Secondo Cimmino anche due importanti imprese di pompe funebri versavano “tra i 3mila e i 1500 euro tre volte all’anno per un privilegio: la garanzia di una pacifica convivenza tra le ditte che altrimenti si sarebbero “uccise tra loro” senza riuscire ad accordarsi. Il patto funzionava così: le imprese si dividevano, di 15 o 30 giorni, i morti degli ospedali. Io e il mio clan facevamo in modo che, durante i periodi in questione, fosse rispettato il monopolio di ciascuna ditta”.
Nelle pagine dei verbali depositati e non omissate c’è un racconto quanto mai nuovo per la camorra di Napoli città. Cimmino parla dell’affiliazione di Alessandro Desio, da lui indicato come uno dei suoi fedelissimi: “All’inizio non mi fidavo di lui…Su mia richiesta. Desio fece un giuramento di fedeltà a me nella chiesa di San Gennaro ad Antignano. Il giuramento di fedeltà, non era un’abitudine, fu chiesto a Desio perché era stato legato a Giovanni Alfano”. Va detto che la chiesa di San Gennaro ad Antignano è uno dei luoghi di culto più amati del quartiere.

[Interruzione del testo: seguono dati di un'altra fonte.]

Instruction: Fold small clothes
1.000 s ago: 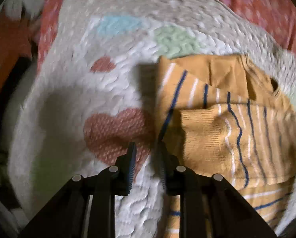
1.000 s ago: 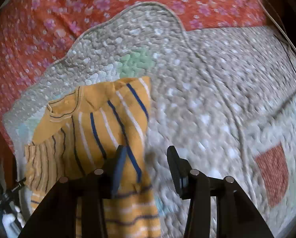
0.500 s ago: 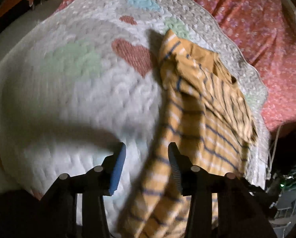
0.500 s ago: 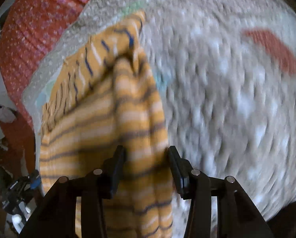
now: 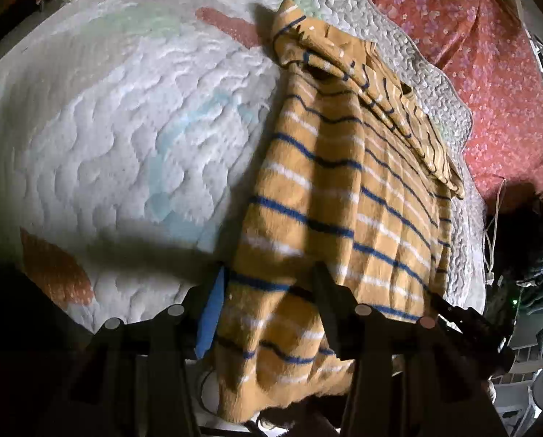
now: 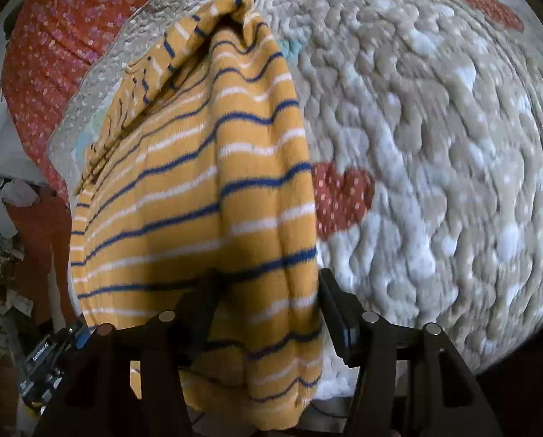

Cimmino ha appena compiuto 61 anni, è stato a lungo alleato di Giovanni Alfano, condannato all’ergastolo per l’omicidio di Silvia Ruotolo avvenuto nel 1997, è in carcere dal maggio del 2016: fu scovato dai carabinieri a Chioggia con 7.000 euro in contanti. I soldi erano in un borsone, assieme a una decina di gialli di John Grisham. Finito in cella nel luglio precedente, era stato scarcerato dal Tribunale del Riesame dopo qualche giorno.
Tornato in libertà, quindi, aveva subito fatto perdere le proprie tracce anche perché sulla decisione era stato presentato ricorso dinanzi alla Corte di Cassazione. Ricorso che era stato poi accolto rendendo il boss, di fatto, latitante. Secondo i magistrati della Procura antimafia di Napoli, Luigi Cimmino, scarcerato dopo una lunga detenzione grazie alle perizie fornitegli da un medico compiacente, era tornato al Vomero con l’intenzione di ricostruire il suo gruppo criminale.